**What is being asked**.
From the first line of the data below through the line holding "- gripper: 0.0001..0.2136", write out each line exactly as it stands.
-- -- --
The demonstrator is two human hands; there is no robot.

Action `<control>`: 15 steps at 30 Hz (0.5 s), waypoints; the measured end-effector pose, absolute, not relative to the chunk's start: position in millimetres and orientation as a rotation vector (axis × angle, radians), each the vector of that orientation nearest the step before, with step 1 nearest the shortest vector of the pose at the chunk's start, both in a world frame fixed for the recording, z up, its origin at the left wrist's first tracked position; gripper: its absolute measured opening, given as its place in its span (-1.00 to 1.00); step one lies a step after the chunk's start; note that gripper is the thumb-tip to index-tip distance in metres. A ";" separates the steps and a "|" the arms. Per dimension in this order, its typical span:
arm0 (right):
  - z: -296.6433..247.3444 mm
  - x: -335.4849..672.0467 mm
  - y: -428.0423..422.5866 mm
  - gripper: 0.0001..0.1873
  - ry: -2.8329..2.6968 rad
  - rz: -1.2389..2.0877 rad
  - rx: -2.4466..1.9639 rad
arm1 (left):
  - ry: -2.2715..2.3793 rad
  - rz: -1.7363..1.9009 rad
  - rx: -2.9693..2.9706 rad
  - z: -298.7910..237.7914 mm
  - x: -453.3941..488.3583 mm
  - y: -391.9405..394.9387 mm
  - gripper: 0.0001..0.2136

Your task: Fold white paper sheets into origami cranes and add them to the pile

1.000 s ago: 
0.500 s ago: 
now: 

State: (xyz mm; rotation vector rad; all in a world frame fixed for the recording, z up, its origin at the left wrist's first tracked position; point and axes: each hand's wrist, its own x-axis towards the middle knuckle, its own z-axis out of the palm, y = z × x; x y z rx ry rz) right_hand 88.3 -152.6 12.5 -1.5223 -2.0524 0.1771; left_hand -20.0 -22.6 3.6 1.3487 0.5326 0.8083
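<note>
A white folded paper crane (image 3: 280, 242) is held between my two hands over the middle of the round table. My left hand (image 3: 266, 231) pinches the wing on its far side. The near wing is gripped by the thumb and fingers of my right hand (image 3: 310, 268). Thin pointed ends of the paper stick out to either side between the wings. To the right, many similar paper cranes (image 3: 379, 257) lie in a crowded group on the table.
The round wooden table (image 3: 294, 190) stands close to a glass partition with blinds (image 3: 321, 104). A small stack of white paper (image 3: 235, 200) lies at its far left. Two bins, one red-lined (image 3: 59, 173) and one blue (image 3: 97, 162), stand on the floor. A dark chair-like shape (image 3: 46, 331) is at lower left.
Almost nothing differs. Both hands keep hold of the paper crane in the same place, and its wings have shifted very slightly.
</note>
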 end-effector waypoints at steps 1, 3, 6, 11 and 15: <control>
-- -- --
**Your response**.
The demonstrator is two human hands; there is no robot.

Action `<control>`: 15 steps at 30 Hz (0.5 s), waypoints; the measured end-effector pose, absolute, not relative to the chunk's start: position in millimetres and orientation as a rotation vector (axis × angle, radians), each the vector of that orientation nearest the step before, with step 1 nearest the shortest vector of the pose at the chunk's start, both in a world frame fixed for the recording, z up, its origin at the left wrist's first tracked position; gripper: its absolute measured opening, given as its place in its span (-1.00 to 1.00); step one lies a step after the chunk's start; note that gripper is the thumb-tip to index-tip distance in metres. A ";" separates the steps and a "|" the arms. Per dimension in this order, its typical span:
arm0 (right):
  - z: -296.6433..247.3444 mm
  - x: -335.4849..672.0467 mm
  - y: -428.0423..422.5866 mm
  - gripper: 0.0001..0.1873
  - ry: -2.8329..2.6968 rad
  - rz: -1.2389..2.0877 rad
  - rx: -2.4466..1.9639 rad
arm1 (left):
  - ry: -2.2715..2.3793 rad
  - rz: -1.7363..1.9009 rad
  - rx: -2.9693..2.9706 rad
  - z: -298.7910..237.7914 mm
  - x: -453.3941..488.3583 mm
  - y: -391.9405..394.9387 mm
  - gripper: 0.0001..0.2136

Nothing more is needed to complete the output.